> _Supplied information_

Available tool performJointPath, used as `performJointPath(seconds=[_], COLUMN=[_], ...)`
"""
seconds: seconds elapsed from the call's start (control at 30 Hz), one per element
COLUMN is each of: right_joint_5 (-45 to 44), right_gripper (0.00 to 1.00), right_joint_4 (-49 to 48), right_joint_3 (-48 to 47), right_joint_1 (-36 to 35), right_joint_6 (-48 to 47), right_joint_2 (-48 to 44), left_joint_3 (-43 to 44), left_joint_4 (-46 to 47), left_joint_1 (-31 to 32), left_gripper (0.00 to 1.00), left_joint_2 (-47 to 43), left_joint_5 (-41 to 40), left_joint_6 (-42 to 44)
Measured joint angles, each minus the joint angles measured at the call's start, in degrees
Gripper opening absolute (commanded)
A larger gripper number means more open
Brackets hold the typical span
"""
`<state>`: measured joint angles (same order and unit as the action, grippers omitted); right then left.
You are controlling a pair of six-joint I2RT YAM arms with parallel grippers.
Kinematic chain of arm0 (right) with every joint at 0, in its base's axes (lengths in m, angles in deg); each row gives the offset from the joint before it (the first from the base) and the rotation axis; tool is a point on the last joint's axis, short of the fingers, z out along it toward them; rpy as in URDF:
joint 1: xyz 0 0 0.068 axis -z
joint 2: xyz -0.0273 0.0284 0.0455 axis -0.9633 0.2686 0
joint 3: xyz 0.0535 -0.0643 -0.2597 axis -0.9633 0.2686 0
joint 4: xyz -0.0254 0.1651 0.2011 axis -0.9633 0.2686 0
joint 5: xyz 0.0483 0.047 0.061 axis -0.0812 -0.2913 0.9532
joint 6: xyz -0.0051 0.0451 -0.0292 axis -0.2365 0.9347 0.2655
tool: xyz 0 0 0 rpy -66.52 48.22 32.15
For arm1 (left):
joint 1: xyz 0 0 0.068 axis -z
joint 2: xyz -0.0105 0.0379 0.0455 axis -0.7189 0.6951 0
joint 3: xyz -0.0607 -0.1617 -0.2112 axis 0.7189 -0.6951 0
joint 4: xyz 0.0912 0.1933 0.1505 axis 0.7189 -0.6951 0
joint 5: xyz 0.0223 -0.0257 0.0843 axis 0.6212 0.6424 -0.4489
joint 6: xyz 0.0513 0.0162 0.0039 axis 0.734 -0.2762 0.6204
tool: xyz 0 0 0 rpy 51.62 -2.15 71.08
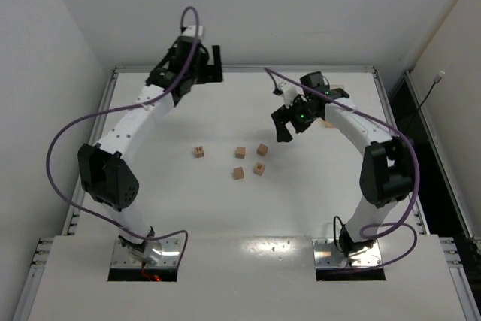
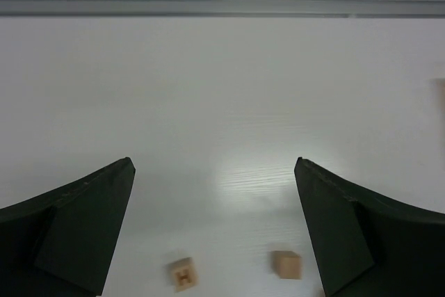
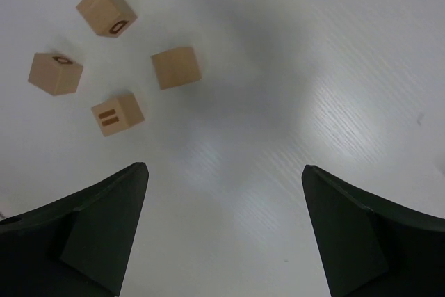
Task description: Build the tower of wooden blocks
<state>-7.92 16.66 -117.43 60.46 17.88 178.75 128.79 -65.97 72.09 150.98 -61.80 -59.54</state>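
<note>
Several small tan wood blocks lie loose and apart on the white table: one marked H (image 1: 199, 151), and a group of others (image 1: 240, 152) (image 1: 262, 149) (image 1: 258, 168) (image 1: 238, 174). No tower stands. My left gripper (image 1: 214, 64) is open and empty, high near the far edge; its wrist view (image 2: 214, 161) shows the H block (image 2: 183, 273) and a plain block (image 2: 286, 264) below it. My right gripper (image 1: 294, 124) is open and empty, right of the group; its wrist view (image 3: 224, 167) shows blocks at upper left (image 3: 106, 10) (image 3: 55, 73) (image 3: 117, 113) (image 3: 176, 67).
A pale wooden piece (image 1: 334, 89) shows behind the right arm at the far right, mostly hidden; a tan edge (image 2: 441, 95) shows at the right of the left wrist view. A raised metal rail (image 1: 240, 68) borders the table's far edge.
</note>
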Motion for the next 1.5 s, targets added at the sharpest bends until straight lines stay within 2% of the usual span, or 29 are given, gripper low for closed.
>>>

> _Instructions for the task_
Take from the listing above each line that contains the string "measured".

> _Problem solution_
Measured joint angles, each minus the joint angles measured at the call's start, in degrees
`<state>`: measured joint angles (same order and unit as the action, grippers omitted); right then left.

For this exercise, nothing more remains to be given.